[Source records]
──────

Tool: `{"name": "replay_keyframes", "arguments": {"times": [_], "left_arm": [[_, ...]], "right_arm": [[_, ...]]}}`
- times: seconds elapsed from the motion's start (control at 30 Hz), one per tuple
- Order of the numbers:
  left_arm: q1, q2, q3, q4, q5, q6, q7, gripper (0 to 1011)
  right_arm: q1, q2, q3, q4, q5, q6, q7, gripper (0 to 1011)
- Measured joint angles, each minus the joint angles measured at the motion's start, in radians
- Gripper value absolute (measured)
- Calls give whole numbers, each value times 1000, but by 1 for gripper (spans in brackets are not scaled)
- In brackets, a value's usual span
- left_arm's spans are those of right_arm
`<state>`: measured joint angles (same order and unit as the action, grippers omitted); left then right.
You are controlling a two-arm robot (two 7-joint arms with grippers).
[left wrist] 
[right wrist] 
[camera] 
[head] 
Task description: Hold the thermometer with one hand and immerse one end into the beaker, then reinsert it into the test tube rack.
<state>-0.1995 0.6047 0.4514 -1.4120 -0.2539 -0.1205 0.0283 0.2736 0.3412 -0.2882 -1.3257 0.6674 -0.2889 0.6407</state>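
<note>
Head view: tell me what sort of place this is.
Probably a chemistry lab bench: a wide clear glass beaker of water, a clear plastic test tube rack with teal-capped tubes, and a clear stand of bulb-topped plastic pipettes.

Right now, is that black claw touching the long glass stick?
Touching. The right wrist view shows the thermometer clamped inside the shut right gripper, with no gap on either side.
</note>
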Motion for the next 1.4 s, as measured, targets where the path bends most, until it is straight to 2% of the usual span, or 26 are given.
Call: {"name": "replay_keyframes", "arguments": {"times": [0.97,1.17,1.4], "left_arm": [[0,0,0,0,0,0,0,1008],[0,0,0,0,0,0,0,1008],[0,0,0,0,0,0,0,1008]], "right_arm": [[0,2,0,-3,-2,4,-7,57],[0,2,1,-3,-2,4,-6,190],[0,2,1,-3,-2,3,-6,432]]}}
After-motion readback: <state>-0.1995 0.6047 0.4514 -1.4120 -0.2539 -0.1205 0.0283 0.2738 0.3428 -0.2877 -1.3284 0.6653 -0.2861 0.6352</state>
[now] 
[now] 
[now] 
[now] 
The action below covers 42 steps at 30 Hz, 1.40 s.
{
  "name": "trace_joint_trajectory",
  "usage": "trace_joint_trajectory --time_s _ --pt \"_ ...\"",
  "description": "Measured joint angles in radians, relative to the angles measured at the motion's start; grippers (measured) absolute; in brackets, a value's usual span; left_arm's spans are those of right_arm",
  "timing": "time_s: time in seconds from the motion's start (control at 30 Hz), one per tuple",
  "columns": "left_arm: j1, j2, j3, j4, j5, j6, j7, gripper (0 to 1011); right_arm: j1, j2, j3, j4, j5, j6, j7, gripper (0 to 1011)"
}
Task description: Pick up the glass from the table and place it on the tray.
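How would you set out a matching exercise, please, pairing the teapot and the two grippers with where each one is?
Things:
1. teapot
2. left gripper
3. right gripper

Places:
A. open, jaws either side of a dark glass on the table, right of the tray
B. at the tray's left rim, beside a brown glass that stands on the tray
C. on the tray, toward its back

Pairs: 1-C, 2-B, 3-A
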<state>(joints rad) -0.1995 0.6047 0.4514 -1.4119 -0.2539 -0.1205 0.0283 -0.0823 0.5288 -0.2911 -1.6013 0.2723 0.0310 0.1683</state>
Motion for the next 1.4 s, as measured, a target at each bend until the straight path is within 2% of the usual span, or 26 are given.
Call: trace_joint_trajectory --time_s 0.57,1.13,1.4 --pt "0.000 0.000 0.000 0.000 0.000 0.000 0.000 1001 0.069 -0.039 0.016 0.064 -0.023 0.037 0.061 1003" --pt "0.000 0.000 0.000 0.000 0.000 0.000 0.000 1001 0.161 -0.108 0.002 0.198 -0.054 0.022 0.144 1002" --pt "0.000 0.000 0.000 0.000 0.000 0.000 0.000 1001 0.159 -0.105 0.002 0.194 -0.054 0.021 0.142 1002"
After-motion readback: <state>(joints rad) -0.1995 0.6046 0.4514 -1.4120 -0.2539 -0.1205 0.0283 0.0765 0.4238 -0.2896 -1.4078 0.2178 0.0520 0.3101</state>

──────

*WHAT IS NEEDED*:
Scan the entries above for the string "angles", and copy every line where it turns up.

*RESPONSE FOR THIS EXERCISE*:
- Measured joint angles, each minus the joint angles measured at the motion's start, in radians
`<state>`: measured joint angles (same order and unit as the action, grippers omitted); left then right.
  "description": "Measured joint angles in radians, relative to the angles measured at the motion's start; grippers (measured) absolute; in brackets, a value's usual span; left_arm's spans are those of right_arm",

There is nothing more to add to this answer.